Contoh: "Perkenalkan saya [Namamu], mahasiswa [Jurusan] angkatan [Tahun] yang sedang mengambil mata kuliah [Nama Kuliah] Bapak/Ibu."
4. Keperluan yang To-The-Point tapi Sopan
Jangan cuma "Selamat pagi Pak, boleh tanya?". Langsung jelaskan maksudmu dalam satu paragraf yang rapi.
Contoh: "Saya bermaksud menanyakan terkait jadwal bimbingan skripsi atau ketersediaan Bapak/Ibu untuk mendiskusikan laporan magang saya."
5. Penutup dan Terima Kasih
Akhiri dengan sopan. "Terima kasih atas waktu dan perhatiannya, Bapak/Ibu. Selamat melanjutkan aktivitas."
Kesalahan Fatal yang Harus Dihindari
Typo yang Berlebihan: Menunjukkan kamu tidak teliti.
Penggunaan Singkatan Alay: Jangan gunakan "sy", "yg", atau "otw" saat berkirim pesan formal.
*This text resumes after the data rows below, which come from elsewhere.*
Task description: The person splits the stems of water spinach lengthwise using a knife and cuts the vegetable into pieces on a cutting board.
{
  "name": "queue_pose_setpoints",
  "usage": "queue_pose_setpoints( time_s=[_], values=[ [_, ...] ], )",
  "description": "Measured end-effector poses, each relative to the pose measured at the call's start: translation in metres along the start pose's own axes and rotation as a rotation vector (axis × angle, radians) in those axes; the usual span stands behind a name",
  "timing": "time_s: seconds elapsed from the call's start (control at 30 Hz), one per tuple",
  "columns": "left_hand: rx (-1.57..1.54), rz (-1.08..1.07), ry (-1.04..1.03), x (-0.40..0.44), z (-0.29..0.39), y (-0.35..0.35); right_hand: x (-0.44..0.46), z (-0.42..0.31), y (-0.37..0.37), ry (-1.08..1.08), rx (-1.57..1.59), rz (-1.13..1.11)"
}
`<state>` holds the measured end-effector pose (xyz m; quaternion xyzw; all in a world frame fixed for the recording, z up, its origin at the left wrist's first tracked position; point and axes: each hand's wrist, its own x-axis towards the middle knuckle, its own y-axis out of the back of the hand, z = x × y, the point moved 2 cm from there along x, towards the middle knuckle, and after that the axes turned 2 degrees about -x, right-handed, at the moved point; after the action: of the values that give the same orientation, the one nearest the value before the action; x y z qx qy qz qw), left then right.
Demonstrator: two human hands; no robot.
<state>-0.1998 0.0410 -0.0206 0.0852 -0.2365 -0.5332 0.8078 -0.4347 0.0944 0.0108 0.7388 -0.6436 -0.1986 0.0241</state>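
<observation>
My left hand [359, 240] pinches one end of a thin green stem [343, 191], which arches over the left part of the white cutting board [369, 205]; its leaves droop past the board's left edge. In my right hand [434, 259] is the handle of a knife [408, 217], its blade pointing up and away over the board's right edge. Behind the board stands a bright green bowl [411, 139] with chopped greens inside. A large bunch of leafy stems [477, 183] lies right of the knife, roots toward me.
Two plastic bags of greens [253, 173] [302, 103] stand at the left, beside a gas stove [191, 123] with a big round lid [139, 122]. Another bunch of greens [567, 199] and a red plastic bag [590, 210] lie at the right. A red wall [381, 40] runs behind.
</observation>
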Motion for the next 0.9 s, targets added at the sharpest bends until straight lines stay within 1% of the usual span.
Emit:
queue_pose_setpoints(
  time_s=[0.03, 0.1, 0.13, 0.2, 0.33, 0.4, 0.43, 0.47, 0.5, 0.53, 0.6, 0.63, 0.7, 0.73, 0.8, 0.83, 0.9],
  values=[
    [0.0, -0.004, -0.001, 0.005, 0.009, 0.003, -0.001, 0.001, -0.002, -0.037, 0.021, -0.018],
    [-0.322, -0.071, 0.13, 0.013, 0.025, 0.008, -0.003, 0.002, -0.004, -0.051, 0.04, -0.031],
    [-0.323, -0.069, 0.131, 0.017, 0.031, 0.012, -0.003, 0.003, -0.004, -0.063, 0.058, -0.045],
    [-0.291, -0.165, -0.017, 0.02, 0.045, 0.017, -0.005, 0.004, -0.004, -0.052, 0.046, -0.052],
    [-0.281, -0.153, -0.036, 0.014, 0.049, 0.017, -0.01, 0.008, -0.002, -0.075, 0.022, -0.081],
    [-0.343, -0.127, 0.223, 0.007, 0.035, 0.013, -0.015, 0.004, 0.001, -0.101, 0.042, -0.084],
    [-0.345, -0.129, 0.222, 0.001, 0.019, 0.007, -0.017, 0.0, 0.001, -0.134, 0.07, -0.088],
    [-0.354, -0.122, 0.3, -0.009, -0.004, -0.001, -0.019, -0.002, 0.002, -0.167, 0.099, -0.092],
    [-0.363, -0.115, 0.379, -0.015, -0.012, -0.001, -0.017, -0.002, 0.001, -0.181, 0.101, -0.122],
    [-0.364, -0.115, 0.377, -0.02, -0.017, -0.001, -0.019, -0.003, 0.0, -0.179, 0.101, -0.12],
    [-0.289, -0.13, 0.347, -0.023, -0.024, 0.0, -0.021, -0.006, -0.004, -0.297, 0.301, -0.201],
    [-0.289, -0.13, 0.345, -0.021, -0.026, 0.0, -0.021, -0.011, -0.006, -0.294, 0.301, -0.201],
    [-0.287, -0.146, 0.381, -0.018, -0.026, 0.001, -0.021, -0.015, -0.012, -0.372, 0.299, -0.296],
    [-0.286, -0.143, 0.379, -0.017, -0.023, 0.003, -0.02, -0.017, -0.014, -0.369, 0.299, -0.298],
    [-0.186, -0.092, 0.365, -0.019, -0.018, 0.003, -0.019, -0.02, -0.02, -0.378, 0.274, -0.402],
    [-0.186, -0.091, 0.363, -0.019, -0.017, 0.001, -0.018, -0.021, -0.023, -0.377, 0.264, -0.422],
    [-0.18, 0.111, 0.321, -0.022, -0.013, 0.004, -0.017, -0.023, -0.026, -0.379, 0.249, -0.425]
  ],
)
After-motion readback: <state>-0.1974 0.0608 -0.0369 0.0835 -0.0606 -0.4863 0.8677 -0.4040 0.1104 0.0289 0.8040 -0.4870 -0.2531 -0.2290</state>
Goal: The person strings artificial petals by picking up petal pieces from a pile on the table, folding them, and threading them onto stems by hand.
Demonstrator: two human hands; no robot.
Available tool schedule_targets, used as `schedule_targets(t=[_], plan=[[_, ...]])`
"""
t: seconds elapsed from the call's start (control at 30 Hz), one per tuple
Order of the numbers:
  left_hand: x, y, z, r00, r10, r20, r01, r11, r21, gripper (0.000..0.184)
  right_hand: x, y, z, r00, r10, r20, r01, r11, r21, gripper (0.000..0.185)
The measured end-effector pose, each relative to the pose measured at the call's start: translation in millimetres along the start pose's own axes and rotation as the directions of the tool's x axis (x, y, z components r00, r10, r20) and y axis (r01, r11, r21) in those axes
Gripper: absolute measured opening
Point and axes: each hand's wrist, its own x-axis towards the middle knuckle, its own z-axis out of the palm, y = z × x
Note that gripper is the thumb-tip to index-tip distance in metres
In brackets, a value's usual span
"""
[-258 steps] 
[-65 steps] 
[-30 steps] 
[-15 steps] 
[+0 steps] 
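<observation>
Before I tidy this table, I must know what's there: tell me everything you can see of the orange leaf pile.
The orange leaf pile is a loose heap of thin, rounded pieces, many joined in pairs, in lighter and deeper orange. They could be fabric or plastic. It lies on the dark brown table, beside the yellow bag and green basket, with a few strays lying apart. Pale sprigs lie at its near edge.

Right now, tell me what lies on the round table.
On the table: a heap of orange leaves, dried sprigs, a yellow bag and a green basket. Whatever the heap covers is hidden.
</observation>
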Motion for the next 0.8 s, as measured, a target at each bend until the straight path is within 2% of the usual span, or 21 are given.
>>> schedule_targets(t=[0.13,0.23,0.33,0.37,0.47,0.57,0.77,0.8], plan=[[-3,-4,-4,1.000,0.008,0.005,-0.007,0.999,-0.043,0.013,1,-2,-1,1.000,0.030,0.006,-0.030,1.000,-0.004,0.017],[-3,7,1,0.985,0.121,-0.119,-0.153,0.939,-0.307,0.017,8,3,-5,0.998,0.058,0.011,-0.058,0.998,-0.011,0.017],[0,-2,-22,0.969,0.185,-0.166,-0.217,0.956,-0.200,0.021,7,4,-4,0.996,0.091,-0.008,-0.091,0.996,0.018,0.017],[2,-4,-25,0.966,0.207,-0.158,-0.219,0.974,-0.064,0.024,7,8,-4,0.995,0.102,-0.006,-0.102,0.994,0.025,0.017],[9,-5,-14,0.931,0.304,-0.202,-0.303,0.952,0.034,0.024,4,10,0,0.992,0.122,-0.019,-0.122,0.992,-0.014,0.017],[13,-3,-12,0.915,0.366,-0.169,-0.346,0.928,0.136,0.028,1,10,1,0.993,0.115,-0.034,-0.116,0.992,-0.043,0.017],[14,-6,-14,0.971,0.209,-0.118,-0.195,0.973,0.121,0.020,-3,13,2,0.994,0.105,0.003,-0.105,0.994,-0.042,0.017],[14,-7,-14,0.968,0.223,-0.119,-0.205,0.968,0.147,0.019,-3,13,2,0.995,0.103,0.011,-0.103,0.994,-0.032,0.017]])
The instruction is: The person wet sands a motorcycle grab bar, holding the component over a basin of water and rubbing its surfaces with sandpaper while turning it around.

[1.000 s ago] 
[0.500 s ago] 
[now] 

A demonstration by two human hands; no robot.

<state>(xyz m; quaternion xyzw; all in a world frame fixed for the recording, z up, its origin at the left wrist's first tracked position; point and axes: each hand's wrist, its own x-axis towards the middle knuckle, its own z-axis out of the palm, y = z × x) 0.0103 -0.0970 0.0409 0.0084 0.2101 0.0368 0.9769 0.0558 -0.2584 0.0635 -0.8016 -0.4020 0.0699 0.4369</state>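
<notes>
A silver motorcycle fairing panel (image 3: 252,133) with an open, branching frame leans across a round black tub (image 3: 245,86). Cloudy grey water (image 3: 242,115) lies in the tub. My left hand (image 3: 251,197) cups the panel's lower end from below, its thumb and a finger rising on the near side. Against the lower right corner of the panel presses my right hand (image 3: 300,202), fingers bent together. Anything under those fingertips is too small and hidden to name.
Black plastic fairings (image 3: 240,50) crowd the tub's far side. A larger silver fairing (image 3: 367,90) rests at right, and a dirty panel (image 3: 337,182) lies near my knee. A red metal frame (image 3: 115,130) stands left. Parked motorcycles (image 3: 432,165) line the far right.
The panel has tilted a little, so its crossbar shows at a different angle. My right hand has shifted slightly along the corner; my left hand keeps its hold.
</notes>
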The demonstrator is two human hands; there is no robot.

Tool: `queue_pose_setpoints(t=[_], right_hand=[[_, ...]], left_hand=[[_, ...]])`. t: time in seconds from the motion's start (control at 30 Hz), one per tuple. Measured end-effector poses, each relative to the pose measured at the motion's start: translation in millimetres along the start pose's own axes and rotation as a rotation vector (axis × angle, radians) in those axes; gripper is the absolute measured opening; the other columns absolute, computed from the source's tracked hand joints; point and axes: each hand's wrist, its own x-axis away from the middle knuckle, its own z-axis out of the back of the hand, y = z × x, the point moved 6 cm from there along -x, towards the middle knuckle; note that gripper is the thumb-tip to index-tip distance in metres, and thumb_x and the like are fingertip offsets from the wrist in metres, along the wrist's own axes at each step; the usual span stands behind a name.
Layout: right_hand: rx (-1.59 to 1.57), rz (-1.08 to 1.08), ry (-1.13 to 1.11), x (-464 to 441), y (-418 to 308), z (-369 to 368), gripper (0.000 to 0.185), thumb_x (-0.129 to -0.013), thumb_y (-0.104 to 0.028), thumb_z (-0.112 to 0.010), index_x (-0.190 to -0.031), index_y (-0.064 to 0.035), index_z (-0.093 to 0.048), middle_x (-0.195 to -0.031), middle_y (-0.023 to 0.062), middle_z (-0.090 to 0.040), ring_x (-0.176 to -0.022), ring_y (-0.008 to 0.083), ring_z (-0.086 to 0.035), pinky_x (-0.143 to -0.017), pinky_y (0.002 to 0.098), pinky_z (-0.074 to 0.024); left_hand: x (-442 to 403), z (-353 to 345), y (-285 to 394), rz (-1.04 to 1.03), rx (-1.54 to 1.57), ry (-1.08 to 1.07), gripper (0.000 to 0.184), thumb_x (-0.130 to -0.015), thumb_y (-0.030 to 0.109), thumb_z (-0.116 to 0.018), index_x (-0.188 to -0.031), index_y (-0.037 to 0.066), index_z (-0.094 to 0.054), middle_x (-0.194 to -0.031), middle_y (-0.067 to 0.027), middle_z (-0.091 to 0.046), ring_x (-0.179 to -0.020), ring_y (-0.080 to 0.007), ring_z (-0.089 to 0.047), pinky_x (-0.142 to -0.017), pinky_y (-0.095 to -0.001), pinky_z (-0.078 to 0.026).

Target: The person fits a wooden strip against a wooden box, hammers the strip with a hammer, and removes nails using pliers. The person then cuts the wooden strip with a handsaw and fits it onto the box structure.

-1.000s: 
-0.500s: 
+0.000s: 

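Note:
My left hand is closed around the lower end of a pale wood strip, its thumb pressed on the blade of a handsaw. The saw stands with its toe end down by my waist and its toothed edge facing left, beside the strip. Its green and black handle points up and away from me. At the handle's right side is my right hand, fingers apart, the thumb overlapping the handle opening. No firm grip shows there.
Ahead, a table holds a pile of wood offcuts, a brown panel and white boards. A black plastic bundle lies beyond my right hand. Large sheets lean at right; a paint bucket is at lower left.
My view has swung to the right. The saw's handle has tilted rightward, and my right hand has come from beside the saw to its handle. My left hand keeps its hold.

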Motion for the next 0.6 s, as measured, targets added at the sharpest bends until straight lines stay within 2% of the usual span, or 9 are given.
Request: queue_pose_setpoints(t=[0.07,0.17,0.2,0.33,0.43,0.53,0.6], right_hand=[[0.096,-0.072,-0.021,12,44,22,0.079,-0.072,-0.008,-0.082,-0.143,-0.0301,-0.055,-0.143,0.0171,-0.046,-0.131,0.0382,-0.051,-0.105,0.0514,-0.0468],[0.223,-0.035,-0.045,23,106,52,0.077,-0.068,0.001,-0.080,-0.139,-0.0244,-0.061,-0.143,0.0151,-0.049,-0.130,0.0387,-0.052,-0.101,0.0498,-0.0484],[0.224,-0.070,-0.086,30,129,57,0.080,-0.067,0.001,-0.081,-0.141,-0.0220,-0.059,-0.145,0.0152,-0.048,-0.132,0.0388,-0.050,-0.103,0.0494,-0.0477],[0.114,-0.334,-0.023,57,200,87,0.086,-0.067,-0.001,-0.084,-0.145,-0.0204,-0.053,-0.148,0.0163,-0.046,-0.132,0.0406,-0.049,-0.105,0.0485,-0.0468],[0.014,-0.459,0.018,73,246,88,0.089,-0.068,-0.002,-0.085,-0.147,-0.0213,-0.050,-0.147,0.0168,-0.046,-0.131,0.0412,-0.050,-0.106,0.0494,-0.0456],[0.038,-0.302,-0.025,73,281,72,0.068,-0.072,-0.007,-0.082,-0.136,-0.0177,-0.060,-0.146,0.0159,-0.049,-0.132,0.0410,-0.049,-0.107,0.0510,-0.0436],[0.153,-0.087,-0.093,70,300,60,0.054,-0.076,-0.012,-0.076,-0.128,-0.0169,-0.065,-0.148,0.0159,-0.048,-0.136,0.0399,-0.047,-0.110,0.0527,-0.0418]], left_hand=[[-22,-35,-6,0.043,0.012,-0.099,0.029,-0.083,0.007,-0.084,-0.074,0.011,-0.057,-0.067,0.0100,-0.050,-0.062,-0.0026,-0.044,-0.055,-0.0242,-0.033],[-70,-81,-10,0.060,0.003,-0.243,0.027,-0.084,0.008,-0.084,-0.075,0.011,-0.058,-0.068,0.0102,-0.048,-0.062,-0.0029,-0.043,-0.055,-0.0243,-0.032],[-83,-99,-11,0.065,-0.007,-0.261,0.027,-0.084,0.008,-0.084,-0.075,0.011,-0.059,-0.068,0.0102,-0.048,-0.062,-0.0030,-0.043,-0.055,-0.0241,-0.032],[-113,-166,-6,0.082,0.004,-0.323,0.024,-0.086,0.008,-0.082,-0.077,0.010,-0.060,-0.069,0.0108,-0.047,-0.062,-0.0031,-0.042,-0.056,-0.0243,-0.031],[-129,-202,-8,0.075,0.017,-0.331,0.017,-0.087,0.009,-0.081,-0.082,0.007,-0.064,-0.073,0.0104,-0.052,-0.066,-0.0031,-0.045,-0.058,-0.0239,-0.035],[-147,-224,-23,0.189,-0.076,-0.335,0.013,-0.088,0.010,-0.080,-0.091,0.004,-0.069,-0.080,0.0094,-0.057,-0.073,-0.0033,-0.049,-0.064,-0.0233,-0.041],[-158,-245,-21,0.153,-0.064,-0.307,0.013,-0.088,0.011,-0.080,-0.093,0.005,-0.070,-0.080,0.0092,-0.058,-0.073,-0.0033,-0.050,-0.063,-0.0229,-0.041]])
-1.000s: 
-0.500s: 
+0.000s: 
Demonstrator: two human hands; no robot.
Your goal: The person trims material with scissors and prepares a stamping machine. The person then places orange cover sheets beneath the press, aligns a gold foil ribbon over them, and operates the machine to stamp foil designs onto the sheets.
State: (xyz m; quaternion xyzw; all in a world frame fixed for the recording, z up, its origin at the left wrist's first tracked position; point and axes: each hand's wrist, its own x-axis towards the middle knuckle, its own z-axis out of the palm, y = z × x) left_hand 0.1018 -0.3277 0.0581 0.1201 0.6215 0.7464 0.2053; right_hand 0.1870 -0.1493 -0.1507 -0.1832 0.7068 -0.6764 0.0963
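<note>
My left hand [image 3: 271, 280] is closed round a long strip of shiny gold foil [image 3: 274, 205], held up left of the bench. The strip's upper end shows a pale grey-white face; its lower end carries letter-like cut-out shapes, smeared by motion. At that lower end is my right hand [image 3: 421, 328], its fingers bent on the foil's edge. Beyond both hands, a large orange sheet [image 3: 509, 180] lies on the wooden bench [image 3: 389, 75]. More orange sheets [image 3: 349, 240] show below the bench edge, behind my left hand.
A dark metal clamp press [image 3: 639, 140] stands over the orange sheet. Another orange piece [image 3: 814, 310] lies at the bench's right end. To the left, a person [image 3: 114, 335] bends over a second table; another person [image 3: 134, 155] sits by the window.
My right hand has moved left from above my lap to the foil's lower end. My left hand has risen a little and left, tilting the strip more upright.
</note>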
Spamming: Jika belum dibalas dalam 1x24 jam, jangan terus-menerus mengirim pesan. Tunggu setidaknya 2 hari sebelum melakukan follow-up dengan bahasa yang sangat sopan.
Penutup (Refleksi)
Mengasah etika berkomunikasi mungkin terlihat sepele, tapi dampaknya bisa sangat besar bagi masa depanmu. Pesan yang sopan bukan hanya tentang "sopan santun", tapi tentang membangun jembatan kepercayaan.
Bayangkan jika karena satu pesan yang tertata rapi, seorang HRD tertarik melihat portofoliomu, atau seorang dosen dengan senang hati membantumu mendapatkan nilai terbaik.
Jangan sampai kamu menyesal karena pintu kesempatan tertutup hanya karena jempolmu terlalu cepat mengetik tanpa dipikirkan etikanya. Jadi, sudah siap memperbaiki cara chatting-mu hari ini?